Squish, shove, pinch, suck in, twist...Uhg! We've been there. Well, most of us have. You may know what I'm talking about and if you don't well, God bless you! I'm talking about buying an article of clothing one and sometimes two sizes too small just to say we wear a smaller size. Let me enlighten you on a well known secret we are all keeping from each other. No matter what size you squeeze yourself into, it doesn't actually make you smaller. Just like buying scales until they say what you want them to say doesn't make you lighter. (Don't judge. I haven't actually done this, but I've thought about it.)
I too am guilty. Let me explain. I am a runner. Always have been and most certainly always will be. Lord willing. I began my running career (Can I call it that? I'm not actually paid to run.) in the seventh grade. I thought for certain I would surely DIE while running a mile. My heart should not beat this fast and the pain I had in my side was most certainly a knife. I survived. I'm sure you are all breathing a sigh of relief. I continued to run and finally I was initiated into the club! What club you may ask? The ugly running shoe club. I knew I had crammed my feet into a size 8 at one point so surely I wear a size eight running shoe. Years of blisters and foot pain and three babies (your feet grow, uhhhh,your arches fall when you are pregnant) later I had worked myself up to buy a size 9 and that was with extreme begrudging. So, as I found myself staring Paul, at said local running store, square in the eye as he tried to hand me clown shoes I about lost it. What on earth do you mean I am a 9 1/2 WIDE?! I have not signed up for an event at the circus! There is no way I am wearing clown shoes to run. This is not happening. I explained to myself that it is better to have wide shoes than a wide hind end. Maybe.... So, during my evening run in my clown shoes I realized something. I loved having room! My toes could practically do jumping jacks! There was not pain shooting up the side of my foot and at one point I was cognizant of my breathing and not how to strike my foot to cause the least amount of pain.

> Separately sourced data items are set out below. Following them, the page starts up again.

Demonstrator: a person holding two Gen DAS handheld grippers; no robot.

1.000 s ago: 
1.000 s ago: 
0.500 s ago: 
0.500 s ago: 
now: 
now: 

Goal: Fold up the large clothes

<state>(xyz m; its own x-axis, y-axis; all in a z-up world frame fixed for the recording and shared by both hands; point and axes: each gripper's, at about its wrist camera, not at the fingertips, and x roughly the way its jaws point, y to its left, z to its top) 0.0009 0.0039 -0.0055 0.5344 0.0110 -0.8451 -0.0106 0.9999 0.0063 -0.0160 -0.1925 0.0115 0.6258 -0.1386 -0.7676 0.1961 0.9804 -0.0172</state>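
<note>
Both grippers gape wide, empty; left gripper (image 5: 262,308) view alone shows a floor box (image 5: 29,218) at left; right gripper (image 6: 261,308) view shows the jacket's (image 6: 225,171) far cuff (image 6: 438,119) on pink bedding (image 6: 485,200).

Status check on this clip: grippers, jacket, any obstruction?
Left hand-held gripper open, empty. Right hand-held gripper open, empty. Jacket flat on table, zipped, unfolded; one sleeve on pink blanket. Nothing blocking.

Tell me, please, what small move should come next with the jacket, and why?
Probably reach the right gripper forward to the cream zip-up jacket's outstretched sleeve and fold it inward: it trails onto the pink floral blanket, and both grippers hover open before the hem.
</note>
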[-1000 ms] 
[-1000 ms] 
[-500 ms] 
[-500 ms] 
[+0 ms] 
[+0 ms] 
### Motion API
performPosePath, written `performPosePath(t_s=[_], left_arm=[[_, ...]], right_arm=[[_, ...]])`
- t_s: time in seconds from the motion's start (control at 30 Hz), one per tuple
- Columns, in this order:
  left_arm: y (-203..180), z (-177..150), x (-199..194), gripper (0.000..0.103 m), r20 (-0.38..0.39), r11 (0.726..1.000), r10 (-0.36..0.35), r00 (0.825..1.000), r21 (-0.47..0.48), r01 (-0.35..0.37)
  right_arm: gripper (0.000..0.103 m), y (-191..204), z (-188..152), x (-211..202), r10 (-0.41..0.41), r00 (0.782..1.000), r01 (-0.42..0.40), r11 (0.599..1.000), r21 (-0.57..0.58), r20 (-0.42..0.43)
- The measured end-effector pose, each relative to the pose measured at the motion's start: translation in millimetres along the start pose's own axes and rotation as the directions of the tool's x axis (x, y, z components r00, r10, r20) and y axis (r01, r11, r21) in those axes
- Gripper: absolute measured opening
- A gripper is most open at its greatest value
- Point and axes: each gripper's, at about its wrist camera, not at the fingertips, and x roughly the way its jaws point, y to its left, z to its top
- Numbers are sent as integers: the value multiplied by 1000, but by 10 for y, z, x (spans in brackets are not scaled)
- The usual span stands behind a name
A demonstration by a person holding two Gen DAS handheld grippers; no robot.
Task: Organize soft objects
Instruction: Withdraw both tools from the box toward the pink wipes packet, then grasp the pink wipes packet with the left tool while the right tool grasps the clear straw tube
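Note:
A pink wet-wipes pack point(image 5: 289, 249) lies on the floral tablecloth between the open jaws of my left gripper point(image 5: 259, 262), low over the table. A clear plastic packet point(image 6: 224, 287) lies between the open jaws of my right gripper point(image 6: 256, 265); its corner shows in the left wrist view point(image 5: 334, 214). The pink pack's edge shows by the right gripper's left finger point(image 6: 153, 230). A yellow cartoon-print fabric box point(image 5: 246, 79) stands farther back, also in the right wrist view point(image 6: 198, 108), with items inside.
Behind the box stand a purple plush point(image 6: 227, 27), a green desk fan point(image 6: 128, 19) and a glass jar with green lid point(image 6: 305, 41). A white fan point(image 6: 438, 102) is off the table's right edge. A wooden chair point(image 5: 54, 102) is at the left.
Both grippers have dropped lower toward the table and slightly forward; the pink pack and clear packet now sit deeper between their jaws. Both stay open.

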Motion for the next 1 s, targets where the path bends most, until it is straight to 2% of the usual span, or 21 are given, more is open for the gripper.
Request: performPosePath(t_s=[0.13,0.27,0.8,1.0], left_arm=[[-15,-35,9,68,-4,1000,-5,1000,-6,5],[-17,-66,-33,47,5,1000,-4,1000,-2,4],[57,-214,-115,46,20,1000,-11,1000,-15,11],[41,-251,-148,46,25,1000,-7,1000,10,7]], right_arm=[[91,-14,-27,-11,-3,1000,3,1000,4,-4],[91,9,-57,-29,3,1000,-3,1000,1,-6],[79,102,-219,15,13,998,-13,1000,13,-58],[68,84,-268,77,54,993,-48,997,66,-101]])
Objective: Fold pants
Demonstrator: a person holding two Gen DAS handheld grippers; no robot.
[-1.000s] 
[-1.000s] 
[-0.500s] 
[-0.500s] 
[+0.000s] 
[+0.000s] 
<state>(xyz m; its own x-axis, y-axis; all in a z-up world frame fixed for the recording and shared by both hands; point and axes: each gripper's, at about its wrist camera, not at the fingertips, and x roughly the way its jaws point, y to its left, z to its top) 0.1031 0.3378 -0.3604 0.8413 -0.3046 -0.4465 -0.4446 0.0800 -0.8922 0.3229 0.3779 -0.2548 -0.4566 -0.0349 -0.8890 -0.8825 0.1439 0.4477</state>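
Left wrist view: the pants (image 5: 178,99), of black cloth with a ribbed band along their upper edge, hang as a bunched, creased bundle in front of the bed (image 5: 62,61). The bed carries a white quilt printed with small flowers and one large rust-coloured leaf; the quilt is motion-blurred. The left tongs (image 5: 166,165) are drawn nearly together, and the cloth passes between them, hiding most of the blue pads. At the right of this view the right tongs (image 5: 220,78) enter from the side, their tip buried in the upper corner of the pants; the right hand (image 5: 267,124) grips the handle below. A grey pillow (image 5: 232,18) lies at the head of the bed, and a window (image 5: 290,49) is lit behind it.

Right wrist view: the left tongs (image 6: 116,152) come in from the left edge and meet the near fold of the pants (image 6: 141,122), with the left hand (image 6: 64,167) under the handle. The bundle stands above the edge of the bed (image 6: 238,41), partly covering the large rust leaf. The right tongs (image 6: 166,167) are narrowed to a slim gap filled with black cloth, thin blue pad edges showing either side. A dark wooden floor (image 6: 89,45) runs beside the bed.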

Okay, I know what your thinking. "Who cares, Kristen!!?? I don't run and even if I were to start I'm not sure I would care what size shoe I wore. " Noted. However, if you lived through the seventies you lied on your bed and zipped your bell-bottom jeans zipper up with a hanger. You may have even done a funny duck walk if you lived through the eighties trying to stretch out your non-stretch pants. Don't get me started on the nineties. Bike shorts were in and if you still have a pair and don't actually ride a bike I have the number to your local Salvation Army. Lets move on. Okay, I got side tracked. The nineties gets a pass. That is the only decade where we retaliated and wore clothes that were too big for us. Thus comes 2000! Good night! This decade gives rise to muffin tops and on people who clearly should not actually have muffin tops. Where are our friends when we are walking around in clothing that is clearly too tight. I can't see my butt and I think these pants may be too tight. One, because I can't breathe in or out and two because I can't bend my legs at my hips and knees. But sometimes I need a friend to take me aside and let me know that I shouldn't worry about if there are pantie lines on my jeans when people can actually see the print on my underpants though these too tight jeans. We all need a personal shopper or a good tell it to you straight friend. I'm telling you we could fix most of the problems in this world if we actually bought clothes in our size. We would have much more circulation working towards our brains. If you are hung up on a size you wore in high school and high five all of your buddies or best girl friends, let me enlighten you. They may not actually look like they did when you wore them in high school.
Embrace it! Wear your size. No matter what size that is. Wear it. Feel better. Live better and spend less time wanting to scream obscenities because your pants, shirt, shoes, bra, underpants, you name it, are too tight.
P.S. Those of you who wear clothing that is too big. You aren't getting a pass. You aren't fooling any one! Take off your husbands too big t-shirt and find a top that hugs a little closer to your body. I PROMISE you, you will automatically look like you lost 20 lbs. PROMISE! Pst. Gentlemen...your jeans are too short. Yes, they are. I don't care where they are actually supposed to hit. If most of American calls them high waters and you can walk through puddles in your Tevas without getting your pants wet, then they are too short.